First, what Jesus says to those disciples is that “they are already clean because of the word that I have spoken to you.” What is that word? The most simple reference would be “all who believe and are baptized will be saved.” We are connected to the vice, we are grafted in through the waters of baptism. And as Luther says, that water is not simple water only, but the water connected to the Word of God. In those baptismal waters we have already been made clean. Every time we recall that baptism, we ensure we are connected. And we recall that baptism every time we confess our sins and receive the absolution. We are clean at that word.

Second, Christ has left us this sacrament. The sacrament of the altar whereby Christ literally abides in us. His body and blood are given for us to eat and drink. One of the questions that gets asked of confirmands is if they will “make diligent use of the means of grace?” The righteousness of Christ, that allows us to stand before a holy God, that is the true life flowing in the body, is available here.

Jesus has given us his promise. We have been buried with him in baptism. In this bread and wine we proclaim his death until he comes. In these sacraments the sure promises of Christ are present. We remain connected right here. By the sure promise of God.

Moral

There are also two other things that we should understand about being connected. “The Father is the vinedresser…every branch that bears fruit he prunes that it might bear more.” The path of faith in Christ is not the big rock candy mountain. It will include its challenges. You have faith now, you are fruitful now. These challenges are given such that faith might be made full. That we might understand how robust life in Christ can be. And that our faith might grow. It is exactly that faith that is the abundant fruit that the father desires.

The second thing about being connected is that whatever the season – a summer full of fruit or a winter of pruning and testing, being connected is about being in prayer. “If you abide in me, and my words abide in you, ask whatever you wish, and it will be done for you.” There are some obvious limitations here. If we are truly connected to the vine, we won’t be asking for lawless things. But those type of things are learned in the living. What we are promised is that the Father hears us. And even beyond that, it is by our words, by our requests, that the Father is glorified. Through our worship and prayer, through our faith and piety, we can truly glorify the Father and find communion with God.

When we are connected, our good works truly are good works. When we are connected, we grow in grace, and faith and love. In fruitfulness.

Eschatology

And unlike the growth that we experience in this world – limited to certain season, everything that grows eventually dies – unlike this world, those connected to the true vine are promised that greatest growing season. Those that abide in the vine grow into eternal life.

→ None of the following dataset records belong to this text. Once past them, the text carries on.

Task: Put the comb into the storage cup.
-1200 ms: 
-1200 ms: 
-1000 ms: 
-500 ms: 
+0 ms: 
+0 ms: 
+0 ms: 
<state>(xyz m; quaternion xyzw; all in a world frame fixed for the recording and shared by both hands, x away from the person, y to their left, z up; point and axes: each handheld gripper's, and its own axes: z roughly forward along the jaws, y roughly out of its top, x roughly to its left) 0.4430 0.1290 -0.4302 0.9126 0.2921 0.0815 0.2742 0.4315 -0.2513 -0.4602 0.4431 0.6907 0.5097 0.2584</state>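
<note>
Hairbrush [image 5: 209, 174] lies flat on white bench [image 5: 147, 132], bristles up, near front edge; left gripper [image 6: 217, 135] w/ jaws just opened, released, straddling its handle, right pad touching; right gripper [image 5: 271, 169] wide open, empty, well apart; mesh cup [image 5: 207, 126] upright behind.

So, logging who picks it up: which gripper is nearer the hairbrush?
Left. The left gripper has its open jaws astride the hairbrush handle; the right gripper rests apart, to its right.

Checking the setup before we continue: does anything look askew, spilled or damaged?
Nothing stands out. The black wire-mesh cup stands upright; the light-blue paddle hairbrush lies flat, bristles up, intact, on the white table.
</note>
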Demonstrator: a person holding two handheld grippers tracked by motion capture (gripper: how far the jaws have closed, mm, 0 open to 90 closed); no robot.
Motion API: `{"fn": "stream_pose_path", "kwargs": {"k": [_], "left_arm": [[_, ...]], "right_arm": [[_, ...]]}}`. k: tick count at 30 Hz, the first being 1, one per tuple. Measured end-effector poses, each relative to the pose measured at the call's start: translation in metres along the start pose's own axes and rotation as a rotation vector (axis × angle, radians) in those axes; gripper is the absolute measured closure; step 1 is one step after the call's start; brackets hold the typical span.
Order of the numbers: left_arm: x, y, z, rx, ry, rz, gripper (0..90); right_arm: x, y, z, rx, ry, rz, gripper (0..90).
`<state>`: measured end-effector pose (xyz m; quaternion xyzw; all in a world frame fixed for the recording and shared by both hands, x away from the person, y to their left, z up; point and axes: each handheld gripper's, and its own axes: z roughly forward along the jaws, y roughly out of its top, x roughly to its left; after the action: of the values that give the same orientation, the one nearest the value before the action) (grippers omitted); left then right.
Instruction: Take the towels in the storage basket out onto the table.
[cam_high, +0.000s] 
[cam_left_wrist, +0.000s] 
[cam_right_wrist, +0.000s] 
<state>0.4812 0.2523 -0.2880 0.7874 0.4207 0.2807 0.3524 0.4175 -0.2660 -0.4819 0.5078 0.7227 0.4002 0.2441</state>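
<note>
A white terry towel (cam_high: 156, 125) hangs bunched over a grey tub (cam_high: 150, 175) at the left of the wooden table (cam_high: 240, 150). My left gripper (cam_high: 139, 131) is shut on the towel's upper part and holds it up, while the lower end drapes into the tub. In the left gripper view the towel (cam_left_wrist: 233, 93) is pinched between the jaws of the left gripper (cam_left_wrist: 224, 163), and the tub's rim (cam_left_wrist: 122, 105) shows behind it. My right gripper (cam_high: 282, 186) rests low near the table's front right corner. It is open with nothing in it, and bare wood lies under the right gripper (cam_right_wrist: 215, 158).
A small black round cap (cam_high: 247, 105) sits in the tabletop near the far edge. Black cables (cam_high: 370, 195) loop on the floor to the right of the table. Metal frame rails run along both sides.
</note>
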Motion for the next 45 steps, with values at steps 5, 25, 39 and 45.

We have been united to his death, so that the resurrection life flows though us. It flows through us individually, and it flows through us as the body of Christ. The church is constantly renewed by that life as long as it remains connected to the vine. Everything that remains connected to the vine of Christ will be restored. Will bear much fruit. Everything that cuts itself off will wither and be thrown into the fire.

The life of everything is found only in one place. In Christ crucified. Abide in him. Abide in word and sacrament. Abide in testing and prayer. Abide forever in the fruitful life that God intends. Amen.